View Postthenewbie, on Apr 7 2007, 12:54 AM, said:

its the same as an offset for a driver. . .its just meant to help you hit it straight and not fade it, since most people don't get the face all the way back to square on impact.  your right, basically every game improvement iron has atleast a little offset. . .the same way that almost all retail drivers set up atleast a couple degrees closed.  anybody know any cavity backs with less or no offset?  I'm at a loss on this one.
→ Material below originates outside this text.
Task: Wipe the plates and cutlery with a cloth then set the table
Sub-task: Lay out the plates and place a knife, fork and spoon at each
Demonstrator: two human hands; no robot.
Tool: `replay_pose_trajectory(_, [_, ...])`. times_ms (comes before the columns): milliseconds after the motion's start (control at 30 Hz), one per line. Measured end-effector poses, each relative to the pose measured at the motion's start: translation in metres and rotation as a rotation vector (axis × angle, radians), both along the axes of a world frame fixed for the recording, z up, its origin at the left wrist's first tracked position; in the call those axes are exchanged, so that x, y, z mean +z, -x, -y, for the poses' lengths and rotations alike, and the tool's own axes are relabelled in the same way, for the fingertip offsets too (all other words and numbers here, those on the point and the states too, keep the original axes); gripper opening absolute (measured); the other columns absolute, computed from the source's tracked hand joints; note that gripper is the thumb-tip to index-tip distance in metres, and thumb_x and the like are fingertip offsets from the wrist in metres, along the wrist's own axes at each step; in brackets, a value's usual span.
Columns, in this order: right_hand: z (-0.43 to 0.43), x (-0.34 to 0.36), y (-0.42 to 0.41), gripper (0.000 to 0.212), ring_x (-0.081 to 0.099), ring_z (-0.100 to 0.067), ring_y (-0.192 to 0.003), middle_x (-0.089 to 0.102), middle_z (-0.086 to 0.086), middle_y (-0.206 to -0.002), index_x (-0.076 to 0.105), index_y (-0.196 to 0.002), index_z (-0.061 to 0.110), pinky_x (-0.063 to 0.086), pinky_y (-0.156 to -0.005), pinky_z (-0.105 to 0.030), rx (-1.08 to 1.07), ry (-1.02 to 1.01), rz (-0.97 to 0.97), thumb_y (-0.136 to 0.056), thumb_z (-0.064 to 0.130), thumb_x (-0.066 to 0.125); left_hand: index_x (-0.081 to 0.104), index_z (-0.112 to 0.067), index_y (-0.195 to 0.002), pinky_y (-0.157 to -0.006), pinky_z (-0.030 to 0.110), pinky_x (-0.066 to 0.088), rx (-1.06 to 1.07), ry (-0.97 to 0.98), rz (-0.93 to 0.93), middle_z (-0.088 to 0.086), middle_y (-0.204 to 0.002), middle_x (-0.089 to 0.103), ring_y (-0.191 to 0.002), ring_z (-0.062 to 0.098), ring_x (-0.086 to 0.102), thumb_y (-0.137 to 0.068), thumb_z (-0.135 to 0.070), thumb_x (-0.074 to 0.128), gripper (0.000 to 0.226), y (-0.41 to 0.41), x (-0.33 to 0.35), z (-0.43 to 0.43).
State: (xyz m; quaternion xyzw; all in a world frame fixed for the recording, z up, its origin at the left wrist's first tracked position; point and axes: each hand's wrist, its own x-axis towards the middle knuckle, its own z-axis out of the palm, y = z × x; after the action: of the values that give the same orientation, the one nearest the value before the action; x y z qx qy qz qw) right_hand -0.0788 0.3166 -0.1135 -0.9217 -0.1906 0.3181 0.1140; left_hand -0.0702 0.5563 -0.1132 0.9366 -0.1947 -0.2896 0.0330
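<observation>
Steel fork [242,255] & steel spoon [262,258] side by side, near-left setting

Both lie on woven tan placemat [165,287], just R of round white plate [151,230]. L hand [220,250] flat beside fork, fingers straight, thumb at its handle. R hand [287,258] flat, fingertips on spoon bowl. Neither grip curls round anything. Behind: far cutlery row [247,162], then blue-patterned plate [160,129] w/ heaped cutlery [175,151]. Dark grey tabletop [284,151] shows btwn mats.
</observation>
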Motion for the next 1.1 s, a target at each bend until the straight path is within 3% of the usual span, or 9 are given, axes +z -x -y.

Pretty much what he said.  Essentially the offset just allows your hands extra time to square up to the ball at impact.  However, there are some great clubs out with little to no offset.  More and more companies are releasing "in-between" sets of irons which offer most of the advantages of a blade, with some of the forgiveness of a cavity back. Try out the Mizuno MP60's, they're a big hit with a lot of players as are the TM R7TP's,  Callaway X-Forged and Titleist 755.    There's also combo sets like the Titleist 735.CM, Bridgestone J33c's and Nike Pro Combo's that offer a blending of blades, cavity and muscle backs all in one set.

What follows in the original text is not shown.